# Quality Analysis of Cell Data

In [None]:
!pip install hana_ml
!pip install hdfs

In [2]:
# Import of HANA Connections
# Enables to create a pandas DataFrame out of HANA table selections
# Details: https://help.sap.com/doc/1d0ebfe5e8dd44d09606814d83308d4b/2.0.04/en-US/hana_ml.html
import hana_ml
import hana_ml.dataframe as dataframe
from notebook_hana_connector.notebook_hana_connector import NotebookConnectionContext
import hdfs

# Usual packages for data science
import pandas as pd
import matplotlib.pyplot as plt
import matplotlib.dates as mdates

## Connection to Data Source
 * Open the connection to the HANA DB using the credentials stored in the Connection Management.
 * Read the table into DataFrame df
 * Display the DataFrame

In [None]:
# FOR HANA ML
conn = NotebookConnectionContext(connectionId = 'HANA_CLOUD_TECHED')
df = conn.table('CELLSTATUS', schema='TECHED').collect()
display(df)

## Configuration Setting and Performance over Time

Creating 2 charts for the values of "KEY1" and "KEY2" over time.

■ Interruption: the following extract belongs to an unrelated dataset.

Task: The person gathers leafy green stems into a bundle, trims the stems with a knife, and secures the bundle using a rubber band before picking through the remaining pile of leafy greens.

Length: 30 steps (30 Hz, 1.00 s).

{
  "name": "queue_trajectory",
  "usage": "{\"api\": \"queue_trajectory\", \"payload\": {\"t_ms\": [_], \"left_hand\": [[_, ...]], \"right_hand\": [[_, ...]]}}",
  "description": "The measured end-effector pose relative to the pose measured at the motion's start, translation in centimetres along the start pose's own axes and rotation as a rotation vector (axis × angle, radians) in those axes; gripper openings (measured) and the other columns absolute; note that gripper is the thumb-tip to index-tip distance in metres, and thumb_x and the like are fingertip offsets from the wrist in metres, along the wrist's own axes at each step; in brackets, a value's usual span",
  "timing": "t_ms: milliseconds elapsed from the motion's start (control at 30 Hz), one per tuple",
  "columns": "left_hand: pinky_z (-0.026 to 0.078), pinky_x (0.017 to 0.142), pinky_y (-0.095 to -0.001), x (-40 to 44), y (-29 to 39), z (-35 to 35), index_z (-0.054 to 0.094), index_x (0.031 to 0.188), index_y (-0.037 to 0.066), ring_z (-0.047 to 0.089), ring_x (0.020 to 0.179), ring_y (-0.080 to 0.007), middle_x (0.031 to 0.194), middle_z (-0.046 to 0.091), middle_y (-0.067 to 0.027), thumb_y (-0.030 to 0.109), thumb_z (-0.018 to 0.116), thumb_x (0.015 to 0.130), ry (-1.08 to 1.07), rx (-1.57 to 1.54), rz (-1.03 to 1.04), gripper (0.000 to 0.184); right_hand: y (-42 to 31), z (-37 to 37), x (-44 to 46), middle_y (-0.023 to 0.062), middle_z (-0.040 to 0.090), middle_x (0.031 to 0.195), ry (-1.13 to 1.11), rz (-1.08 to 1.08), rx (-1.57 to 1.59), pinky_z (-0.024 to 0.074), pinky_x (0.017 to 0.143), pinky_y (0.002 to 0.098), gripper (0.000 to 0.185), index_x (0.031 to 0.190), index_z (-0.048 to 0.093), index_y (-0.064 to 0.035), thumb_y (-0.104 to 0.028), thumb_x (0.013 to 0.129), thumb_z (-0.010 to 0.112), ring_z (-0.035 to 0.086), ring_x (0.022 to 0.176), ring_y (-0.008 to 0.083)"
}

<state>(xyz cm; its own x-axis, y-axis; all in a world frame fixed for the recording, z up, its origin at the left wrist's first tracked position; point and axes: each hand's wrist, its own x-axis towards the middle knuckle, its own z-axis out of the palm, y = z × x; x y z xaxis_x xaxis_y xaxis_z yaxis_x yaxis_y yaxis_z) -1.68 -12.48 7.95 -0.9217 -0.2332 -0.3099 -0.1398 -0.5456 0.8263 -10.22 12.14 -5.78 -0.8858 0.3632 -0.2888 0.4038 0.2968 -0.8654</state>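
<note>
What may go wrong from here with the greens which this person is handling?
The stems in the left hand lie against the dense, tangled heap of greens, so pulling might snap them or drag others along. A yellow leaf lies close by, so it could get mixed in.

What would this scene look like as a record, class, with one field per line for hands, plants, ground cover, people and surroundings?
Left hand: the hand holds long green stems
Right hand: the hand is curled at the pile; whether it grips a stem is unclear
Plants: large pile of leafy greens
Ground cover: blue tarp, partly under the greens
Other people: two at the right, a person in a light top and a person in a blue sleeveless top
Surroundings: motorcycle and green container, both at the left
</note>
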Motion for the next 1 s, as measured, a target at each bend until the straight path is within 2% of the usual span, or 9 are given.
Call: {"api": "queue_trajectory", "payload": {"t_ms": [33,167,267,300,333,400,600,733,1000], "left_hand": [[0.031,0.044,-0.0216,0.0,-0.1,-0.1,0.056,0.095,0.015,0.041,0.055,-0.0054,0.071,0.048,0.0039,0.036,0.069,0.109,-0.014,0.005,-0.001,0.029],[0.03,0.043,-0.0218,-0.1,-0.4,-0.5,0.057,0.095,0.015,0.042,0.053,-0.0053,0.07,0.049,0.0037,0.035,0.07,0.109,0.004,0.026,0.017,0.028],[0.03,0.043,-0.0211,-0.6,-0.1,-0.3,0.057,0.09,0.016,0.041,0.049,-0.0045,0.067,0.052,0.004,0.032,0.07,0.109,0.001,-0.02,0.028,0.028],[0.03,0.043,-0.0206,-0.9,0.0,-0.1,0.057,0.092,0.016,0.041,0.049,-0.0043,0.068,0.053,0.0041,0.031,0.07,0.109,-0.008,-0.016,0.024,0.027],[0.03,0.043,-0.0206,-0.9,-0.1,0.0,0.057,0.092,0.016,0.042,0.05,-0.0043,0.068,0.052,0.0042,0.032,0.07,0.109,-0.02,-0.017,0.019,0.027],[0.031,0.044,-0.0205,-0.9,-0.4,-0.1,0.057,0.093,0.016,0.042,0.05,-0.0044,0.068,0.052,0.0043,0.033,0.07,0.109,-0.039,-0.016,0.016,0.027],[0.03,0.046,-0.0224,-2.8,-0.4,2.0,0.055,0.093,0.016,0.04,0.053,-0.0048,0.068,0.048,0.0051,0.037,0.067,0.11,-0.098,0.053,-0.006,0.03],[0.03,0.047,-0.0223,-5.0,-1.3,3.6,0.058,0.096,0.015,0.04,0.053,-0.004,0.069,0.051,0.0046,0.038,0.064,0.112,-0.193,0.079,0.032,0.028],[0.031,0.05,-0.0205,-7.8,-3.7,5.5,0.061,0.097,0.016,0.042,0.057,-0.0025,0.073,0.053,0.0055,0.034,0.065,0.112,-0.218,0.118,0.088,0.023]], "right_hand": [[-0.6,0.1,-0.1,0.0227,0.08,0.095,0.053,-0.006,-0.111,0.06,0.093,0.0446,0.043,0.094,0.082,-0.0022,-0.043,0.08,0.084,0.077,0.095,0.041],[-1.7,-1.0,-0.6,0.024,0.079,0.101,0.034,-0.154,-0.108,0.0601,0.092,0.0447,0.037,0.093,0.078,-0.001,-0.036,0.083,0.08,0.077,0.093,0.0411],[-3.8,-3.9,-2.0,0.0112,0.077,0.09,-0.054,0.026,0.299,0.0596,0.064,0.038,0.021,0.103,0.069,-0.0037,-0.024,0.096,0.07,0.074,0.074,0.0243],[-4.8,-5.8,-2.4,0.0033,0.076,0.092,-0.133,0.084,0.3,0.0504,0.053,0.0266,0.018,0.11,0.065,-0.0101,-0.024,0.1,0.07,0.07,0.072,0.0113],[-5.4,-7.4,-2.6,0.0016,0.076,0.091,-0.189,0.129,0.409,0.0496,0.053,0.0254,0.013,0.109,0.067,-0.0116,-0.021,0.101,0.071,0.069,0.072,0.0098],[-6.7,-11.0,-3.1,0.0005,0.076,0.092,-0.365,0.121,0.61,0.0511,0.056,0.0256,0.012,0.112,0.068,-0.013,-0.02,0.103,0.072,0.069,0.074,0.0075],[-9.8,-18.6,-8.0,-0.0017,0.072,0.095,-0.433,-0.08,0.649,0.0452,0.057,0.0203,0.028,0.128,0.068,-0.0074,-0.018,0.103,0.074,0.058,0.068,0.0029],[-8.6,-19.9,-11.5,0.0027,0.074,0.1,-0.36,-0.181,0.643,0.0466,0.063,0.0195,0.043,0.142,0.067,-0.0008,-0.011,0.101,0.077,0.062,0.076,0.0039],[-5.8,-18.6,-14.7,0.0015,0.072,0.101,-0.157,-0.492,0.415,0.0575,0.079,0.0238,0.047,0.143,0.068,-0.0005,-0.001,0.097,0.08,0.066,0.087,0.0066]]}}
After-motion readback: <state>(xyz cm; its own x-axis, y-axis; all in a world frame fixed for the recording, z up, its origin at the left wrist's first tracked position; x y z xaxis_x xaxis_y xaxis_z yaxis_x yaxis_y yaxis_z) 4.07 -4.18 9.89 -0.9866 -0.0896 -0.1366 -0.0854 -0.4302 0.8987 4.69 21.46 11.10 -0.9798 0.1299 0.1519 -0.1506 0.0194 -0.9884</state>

Comparing measured performance values against configuration setting. 

In [None]:
fig = plt.figure(figsize=(18, 5))
ax1 = fig.add_subplot(1, 2,1)
ax2 = fig.add_subplot(1, 2,2)

fig.suptitle('CELLSTATUS',y = 0.99)

ax1.plot(df['DATE'],df['NOM_KEY1'],color='red')
ax1.plot(df['DATE'],df['KEY1'])
ax1.legend(['Config Setting', 'Measurement'])
ax1.xaxis.set_major_locator(mdates.MonthLocator())
ax1.xaxis.set_major_formatter(mdates.DateFormatter('%B'))
ax1.set_title('KEY1')


ax2.plot(df['DATE'],df['NOM_KEY2'],color='red')
ax2.plot(df['DATE'],df['KEY2'])
ax2.legend(['Config Setting', 'Measurement'])
ax2.xaxis.set_major_locator(mdates.MonthLocator())
ax2.xaxis.set_major_formatter(mdates.DateFormatter('%B'))
ax2.set_title('KEY2')

## Histogram of KEY1 and KEY2
Calculation the value distribution of the values of "KEY1" and "KEY2". 

In [None]:
fig, ax = plt.subplots(figsize=(18, 5))
ax.hist(df['KEY1'],50, facecolor='green', alpha=0.75)
ax.hist(df['KEY2'],50, facecolor='blue', alpha=0.75)

## Statistic Description
Assumption of a normal distribution. 3-sigma-score: 99.73% should be within +-3*std from mean value. 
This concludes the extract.